Congressional outrage and calls for the U.S. to "reframe its partnerships" sound reasonable, but also seem to validate Pakistan's calculation that the friendship and support of the U.S. is (at best) transactional. But wait, aren't all foreign relations transactional?

No. To illustrate the point, let's look briefly at another bilateral relationship (one that really is like a marriage). Sixty years ago, Pakistan and China began a mutually-supportive strategic relationship, a relationship that has now endured several cycles of U.S. engagement and disengagement. Pakistan granted the PRC much-needed diplomatic recognition, mirrored Chinese positions on Taiwan, Hong Kong and Tibet, and later served as a trusted intermediary in brokering an opening with Washington. In return, China provided economic, military, and technological assistance, including the technology Pakistan most coveted -- that needed to build a nuclear weapon. True, China cannot today match the level of aid or technology offered by the U.S. (hence its allure), but it also makes no demands on Pakistan in return. And unlike the U.S., it will always be right there across the border; there is no "going home."

This is not to say that we should be more like the Chinese; there were, after all, good reasons behind each strategic turn.

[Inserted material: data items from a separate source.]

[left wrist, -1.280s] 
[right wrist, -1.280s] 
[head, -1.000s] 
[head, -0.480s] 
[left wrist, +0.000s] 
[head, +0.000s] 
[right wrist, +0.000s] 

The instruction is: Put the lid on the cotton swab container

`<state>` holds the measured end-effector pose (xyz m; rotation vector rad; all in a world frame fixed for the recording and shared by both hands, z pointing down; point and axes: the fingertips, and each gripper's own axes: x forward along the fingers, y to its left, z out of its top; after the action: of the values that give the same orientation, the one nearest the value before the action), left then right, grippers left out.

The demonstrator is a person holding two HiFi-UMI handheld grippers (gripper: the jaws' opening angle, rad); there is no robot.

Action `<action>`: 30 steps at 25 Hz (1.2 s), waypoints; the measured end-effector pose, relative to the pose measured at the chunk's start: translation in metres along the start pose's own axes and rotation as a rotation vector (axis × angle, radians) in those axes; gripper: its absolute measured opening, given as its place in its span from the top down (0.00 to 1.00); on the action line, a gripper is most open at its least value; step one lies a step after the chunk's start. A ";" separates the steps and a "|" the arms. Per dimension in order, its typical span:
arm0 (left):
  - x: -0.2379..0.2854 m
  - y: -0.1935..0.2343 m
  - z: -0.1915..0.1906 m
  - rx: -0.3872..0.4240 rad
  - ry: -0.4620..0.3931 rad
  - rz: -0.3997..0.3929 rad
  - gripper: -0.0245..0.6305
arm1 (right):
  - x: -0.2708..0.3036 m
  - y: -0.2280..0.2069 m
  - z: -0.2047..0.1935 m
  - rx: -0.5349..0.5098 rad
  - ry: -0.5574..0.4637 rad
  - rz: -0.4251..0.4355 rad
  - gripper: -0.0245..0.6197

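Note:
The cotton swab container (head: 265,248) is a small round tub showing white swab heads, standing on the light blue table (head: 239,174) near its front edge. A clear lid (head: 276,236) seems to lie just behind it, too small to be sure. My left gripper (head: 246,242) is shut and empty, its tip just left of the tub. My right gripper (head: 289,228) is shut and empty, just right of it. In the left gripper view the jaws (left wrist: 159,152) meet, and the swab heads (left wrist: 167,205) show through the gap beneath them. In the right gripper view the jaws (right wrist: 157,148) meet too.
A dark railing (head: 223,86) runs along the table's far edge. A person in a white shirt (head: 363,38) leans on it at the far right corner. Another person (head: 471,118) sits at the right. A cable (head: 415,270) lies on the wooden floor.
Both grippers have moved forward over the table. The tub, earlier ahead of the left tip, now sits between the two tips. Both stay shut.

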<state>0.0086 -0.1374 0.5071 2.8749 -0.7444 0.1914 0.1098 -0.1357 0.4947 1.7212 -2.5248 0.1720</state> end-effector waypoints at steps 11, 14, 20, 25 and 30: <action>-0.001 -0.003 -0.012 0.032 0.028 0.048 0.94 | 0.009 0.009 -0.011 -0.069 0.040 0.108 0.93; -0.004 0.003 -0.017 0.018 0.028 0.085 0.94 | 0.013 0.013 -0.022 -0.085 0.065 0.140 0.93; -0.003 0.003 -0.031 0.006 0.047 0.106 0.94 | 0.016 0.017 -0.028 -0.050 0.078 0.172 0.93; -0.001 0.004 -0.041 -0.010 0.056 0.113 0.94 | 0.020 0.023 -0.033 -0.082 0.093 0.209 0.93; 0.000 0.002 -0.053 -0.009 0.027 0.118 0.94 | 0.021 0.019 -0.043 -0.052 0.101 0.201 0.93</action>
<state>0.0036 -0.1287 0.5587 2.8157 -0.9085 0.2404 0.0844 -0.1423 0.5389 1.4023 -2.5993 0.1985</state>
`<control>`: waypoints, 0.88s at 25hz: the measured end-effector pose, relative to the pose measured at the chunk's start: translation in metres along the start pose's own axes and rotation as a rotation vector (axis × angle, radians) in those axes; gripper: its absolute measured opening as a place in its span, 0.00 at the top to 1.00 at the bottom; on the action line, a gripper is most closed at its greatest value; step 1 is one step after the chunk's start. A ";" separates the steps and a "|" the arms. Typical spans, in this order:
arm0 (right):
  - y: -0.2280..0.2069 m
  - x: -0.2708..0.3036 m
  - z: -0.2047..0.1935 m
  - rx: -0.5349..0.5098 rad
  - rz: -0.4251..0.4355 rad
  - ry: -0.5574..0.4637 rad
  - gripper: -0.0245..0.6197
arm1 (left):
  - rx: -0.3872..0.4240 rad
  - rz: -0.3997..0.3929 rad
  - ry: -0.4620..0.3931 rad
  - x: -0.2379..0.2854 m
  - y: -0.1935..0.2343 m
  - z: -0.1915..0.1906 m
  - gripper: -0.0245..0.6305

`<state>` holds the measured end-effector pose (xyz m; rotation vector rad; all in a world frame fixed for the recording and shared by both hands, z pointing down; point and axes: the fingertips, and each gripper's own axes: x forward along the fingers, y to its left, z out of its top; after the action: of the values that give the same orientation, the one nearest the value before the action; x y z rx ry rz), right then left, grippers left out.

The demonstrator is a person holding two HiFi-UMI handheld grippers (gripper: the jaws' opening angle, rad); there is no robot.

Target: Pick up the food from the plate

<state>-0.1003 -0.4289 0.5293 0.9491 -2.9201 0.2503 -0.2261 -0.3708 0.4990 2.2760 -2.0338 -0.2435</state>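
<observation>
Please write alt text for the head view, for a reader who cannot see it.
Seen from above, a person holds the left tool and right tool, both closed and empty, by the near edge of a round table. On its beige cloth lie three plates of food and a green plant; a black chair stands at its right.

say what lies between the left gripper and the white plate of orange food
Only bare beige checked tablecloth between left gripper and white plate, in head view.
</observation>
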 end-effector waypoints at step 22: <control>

But the on-again, off-again interest in Pakistan and the Af/Pak region would leave almost anyone cynical about U.S. intentions -- as indeed most people in Pakistan are. If we really want to produce a change in Pakistan's behavior, our only choice may be to give up the idea of leaving entirely -- and to do that, we would have to do some serious soul-searching as a nation about who we are and what we're trying to accomplish in the world.

For Pakistan it remains a dangerous double game, to be sure. By continuing to tolerate groups like the Haqqanis and the Taliban, Islamabad is gambling that they can keep the country together without starting a war with India (or within Pakistan itself). They may prove to be wrong about that. But in fairness, it wouldn't be the first time a country has risked catastrophic blowback in order to cultivate a proxy force against a strategic enemy. Thirty years ago, in Pakistan, that nation was us.